To Keep Alabama Going, Don’t Miss the Forest for the Trees - From The Observer
It was a low bar, but we cleared it. If you’re an insane pedophile, you don’t get to represent the people of Alabama in the U.S. Senate. Not in this country.
The Democrats ran a good race and they’re right to feel proud about it. But don’t get too excited about the outcome, because most Republican nominees next year aren’t going to be people who think we should bring back slavery, consign gays and lesbians to leper colonies, and take pride in hiring Jews as their attorney (as a Jew, I just keep wondering why the Roy Moore and his wife don’t have at least one Jewish doctor. Not even one? What’s wrong with them?).
Donald Trump may prove to be an albatross upon GOP candidates across the country next year, but relying solely on the Alabama playbook isn’t going to result in a new power structure on Capitol Hill. Yes, you can use finely-tuned turnout models to better focus your ground game. Sure, you can parse through the metadata to figure out the best way to get more likes on your candidate’s Instagram. And all of the hatred of Trump means that raising money for Independent Expenditures and SuperPACs is not going to be a problem. But it’s also not enough. Doug Jones didn’t win in Alabama because he discovered some special kind of elixir—he won because the alternative was unacceptable, even to a majority of Alabamans. That’s not a repeatable strategy. If Democrats want to retake the House and Senate next fall, they would be wise to remember the following:
You need candidates who people want to vote for. Some politicians have the vote-getting gene. Others don’t. Bill Clinton had it. Hillary Clinton did not. George W. Bush had it. His father and brother did not. Beyond experience or ambition, there’s an inherent vote-getting ability that some candidates just have and some just don’t. When you try to force a candidate down voters’ throats, they say no. That’s why we’re in this mess in the first place.
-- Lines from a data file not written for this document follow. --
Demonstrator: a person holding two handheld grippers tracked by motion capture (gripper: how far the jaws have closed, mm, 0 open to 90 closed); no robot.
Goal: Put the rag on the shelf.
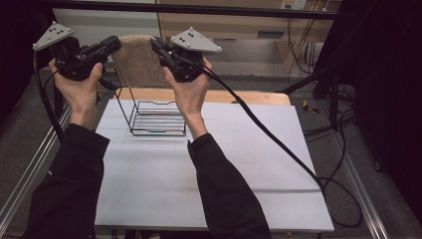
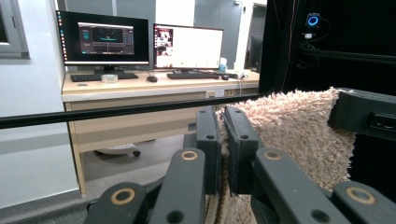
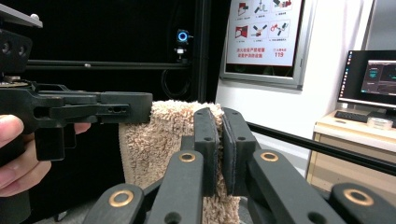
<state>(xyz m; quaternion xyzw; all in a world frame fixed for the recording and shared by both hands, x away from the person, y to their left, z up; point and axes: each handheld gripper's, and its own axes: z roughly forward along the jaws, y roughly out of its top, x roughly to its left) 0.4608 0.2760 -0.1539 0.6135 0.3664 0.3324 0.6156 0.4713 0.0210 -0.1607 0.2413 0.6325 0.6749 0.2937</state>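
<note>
Two sleeves rise from the bottom edge of the high view, and past them the bench [image 1: 249, 164] lies white across the middle of the frame. Farther up, left of centre, a wire rack [image 1: 157, 118] stands on the bench near its far edge.

Above the rack, in the upper left of the frame, both hands hold their grippers up off the bench. The left gripper [image 1: 113, 44] sits at the far left and the right gripper [image 1: 156, 46] just right of it, their tips facing each other. Between them hangs a shaggy beige towel [image 1: 138, 59], held by its top edge with its lower part hanging in front of the rack's far side.

In the left gripper view the jaws are closed on the towel's [image 2: 299, 135] edge, with pile showing between them. The right gripper view shows the same: jaws pinched tight on the towel [image 3: 168, 140], the other gripper clamped at the opposite corner in the left of the frame. The bottom hem probably hangs clear of the rack, though the high view is too dim to be sure.
</note>
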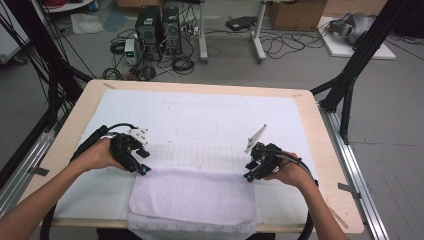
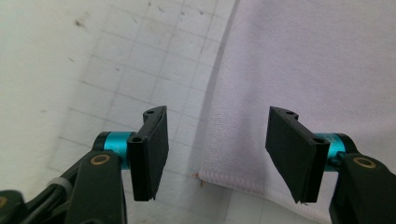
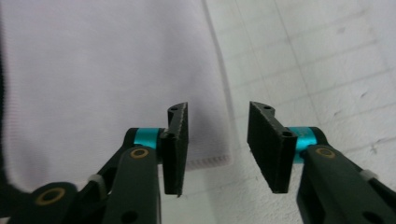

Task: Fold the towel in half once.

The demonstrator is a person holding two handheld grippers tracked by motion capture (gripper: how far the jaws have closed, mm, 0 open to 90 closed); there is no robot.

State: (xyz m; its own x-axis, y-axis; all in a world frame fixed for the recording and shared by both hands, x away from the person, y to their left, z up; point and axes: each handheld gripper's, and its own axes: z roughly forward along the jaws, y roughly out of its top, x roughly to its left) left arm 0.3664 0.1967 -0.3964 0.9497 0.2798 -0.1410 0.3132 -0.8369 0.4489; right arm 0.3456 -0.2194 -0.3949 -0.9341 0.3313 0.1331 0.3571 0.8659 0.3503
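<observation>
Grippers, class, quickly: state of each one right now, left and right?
Left gripper: open, holding nothing, jaws astride a corner of the towel.
Right gripper: open, holding nothing, jaws above the towel's other far corner.

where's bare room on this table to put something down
The far half of the white mat, beyond the folded towel, is free. Near edge is crowded: the left gripper and right gripper flank the towel's far corners.

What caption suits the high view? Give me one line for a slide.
Two hand-held tools, left tool and right tool, open above the far corners of a folded white towel on the gridded table mat.
</observation>
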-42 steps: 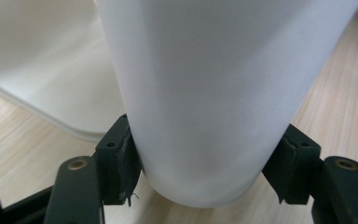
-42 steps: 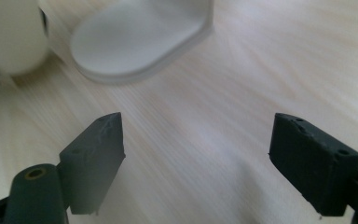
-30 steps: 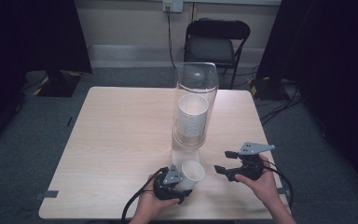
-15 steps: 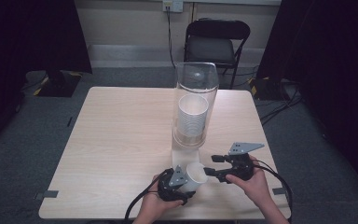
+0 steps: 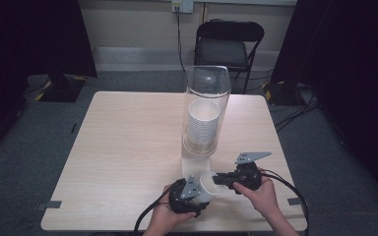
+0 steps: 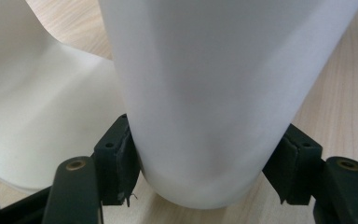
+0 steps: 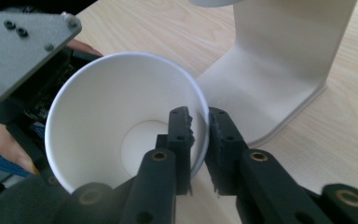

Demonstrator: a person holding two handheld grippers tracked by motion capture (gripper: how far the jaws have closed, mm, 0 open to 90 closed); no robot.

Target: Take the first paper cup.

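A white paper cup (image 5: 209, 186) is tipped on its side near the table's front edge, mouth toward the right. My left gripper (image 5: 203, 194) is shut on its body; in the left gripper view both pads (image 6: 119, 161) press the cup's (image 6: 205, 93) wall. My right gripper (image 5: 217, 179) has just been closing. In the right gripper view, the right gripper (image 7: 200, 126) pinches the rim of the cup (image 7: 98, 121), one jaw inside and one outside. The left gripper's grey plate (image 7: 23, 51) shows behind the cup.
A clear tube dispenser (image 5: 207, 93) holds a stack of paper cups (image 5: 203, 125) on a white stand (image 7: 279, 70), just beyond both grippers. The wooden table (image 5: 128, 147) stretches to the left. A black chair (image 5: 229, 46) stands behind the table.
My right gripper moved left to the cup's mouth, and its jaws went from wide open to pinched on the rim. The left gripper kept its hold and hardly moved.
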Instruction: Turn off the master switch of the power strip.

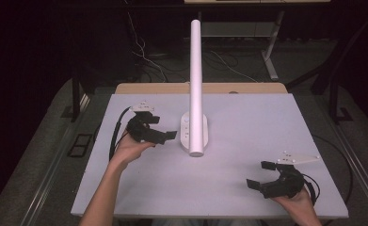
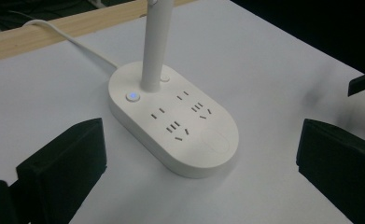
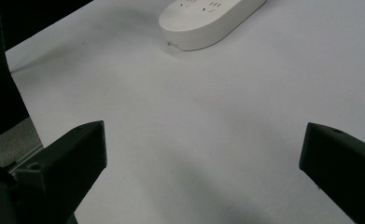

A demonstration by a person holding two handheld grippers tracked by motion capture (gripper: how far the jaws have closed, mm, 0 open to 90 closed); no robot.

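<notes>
Smooth white oval power strip [image 2: 173,126] with sockets, a lit blue button [image 2: 132,96] and a round white pole [image 1: 196,70] rising from it sits mid-tabletop [image 1: 247,122] on a matte white surface, its white cord [image 2: 73,41] trailing to the far edge. Left tongs [image 1: 165,135] spread wide, empty, just left of the strip. Right tongs [image 1: 260,174] also wide apart and empty, near the front right corner, well apart from the strip.
</notes>
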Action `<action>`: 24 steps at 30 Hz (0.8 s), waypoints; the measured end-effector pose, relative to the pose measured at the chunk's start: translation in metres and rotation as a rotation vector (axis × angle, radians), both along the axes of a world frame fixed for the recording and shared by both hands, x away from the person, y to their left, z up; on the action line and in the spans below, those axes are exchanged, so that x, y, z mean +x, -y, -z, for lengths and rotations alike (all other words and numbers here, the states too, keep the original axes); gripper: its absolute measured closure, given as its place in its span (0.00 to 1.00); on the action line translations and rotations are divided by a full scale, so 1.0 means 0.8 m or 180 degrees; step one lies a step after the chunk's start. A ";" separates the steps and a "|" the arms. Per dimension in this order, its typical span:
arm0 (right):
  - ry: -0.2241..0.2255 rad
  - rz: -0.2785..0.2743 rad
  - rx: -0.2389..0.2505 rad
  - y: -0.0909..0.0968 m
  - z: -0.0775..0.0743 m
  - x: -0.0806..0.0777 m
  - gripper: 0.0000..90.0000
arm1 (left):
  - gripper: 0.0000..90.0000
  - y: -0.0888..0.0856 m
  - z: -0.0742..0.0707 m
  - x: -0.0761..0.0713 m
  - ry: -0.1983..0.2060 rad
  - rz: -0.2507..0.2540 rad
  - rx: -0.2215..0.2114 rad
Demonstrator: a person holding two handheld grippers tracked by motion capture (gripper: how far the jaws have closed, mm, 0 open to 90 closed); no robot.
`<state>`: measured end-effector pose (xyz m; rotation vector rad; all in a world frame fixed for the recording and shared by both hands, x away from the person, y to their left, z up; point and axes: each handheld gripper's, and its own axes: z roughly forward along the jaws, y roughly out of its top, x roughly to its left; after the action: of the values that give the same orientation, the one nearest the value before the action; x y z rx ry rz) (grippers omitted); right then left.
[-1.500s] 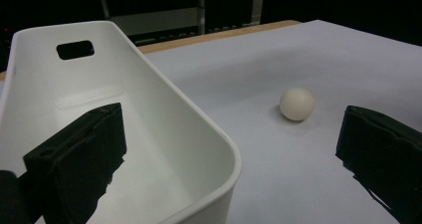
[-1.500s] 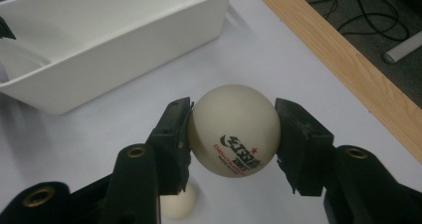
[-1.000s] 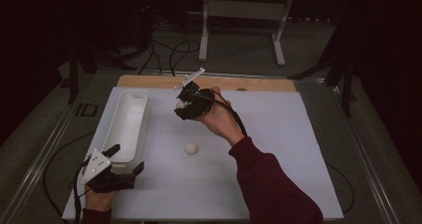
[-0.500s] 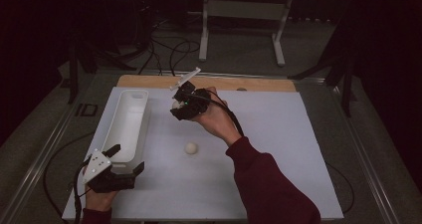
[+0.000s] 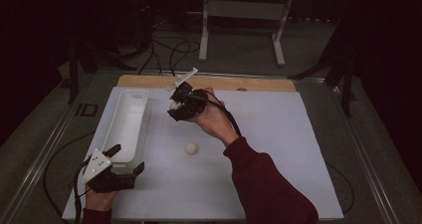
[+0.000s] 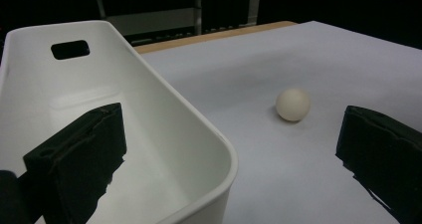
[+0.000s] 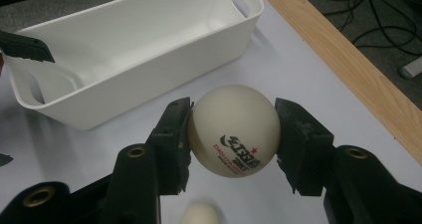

Stop nominating people who had the race planned out in third grade. The voters have made it pretty clear they do not want career politicians. If they did, we’d have had Presidents Al Gore, John Kerry, Bob Dole and Hillary Clinton. They keep telling us this, over and over, and we keep nominating people who have never had a real job, never lived a real life, and fundamentally can’t relate to the people whose votes they need. Obviously, we need candidates (and elected officials) who are qualified to do the job, but when that’s all we give voters, they look elsewhere. Next year’s Democratic House nominees do not have to be current State Senators, State Reps or party officials. And ideally, they’d even believe in things. Both parties are beset by candidates and consultants who read some bio of Dick Morris twenty years ago and still think the goal is to win every news cycle, every battle, every moment. It’s not all about positioning, triangulation and pivoting. It’s about having a set of core beliefs, recognizing the job is to thoughtfully balance a lot of competing, usually not unreasonable interests and views, and making the best decision you can each time without worrying about what the ad against you is going to look like. That’s what voters want. Democrats need to recognize that.
You need candidates who fit the zeitgeist of the times. Right after 9/11, you would have predicted that the guy who lectures you how on to use the self-check out scanner at CVS was more likely to win the Presidency than someone named Barack Hussein Obama. But times change quickly, and seven years later, Obama was exactly what we wanted. We needed a message of hope and change—and alone among all the candidates, he gave it to us. Trump fit the zeitgeist of 2016, because he was selling something that enough voters were buying. Democrats tend to choose candidates based on experience. That’s not how voters do it. We live in a very particular moment—one that’s scary because of rapid societal change (economic, political, climate, technological) and even scarier because of who’s in charge of getting us through it. You need to know how voters in each state and each district really feel and what they really want. You can’t solve that just by analyzing mountains of polling data from DuPont Circle.
It’s not hard to understand what’s at stake. But that’s very different from understanding how to recognize what the voters are looking for and making sure you give it to them. And that doesn’t just come from demonizing the other side. It doesn’t just come from statistical analysis. It comes from choosing candidates who are real people, with intrinsic beliefs, intrinsic appeal and an intrinsic sense of the moment. It doesn’t matter who wants to be the nominee. It matters whether they’ll resonate enough with the voters to beat their GOP opponent—likely none of whom will be as unappealing as Roy Moore.
As goes Alabama so goes America said no one, ever. Democrats (and all of us) should feel good about defeating Moore. But don’t confuse an uplifting night for a formula for victory in 2018.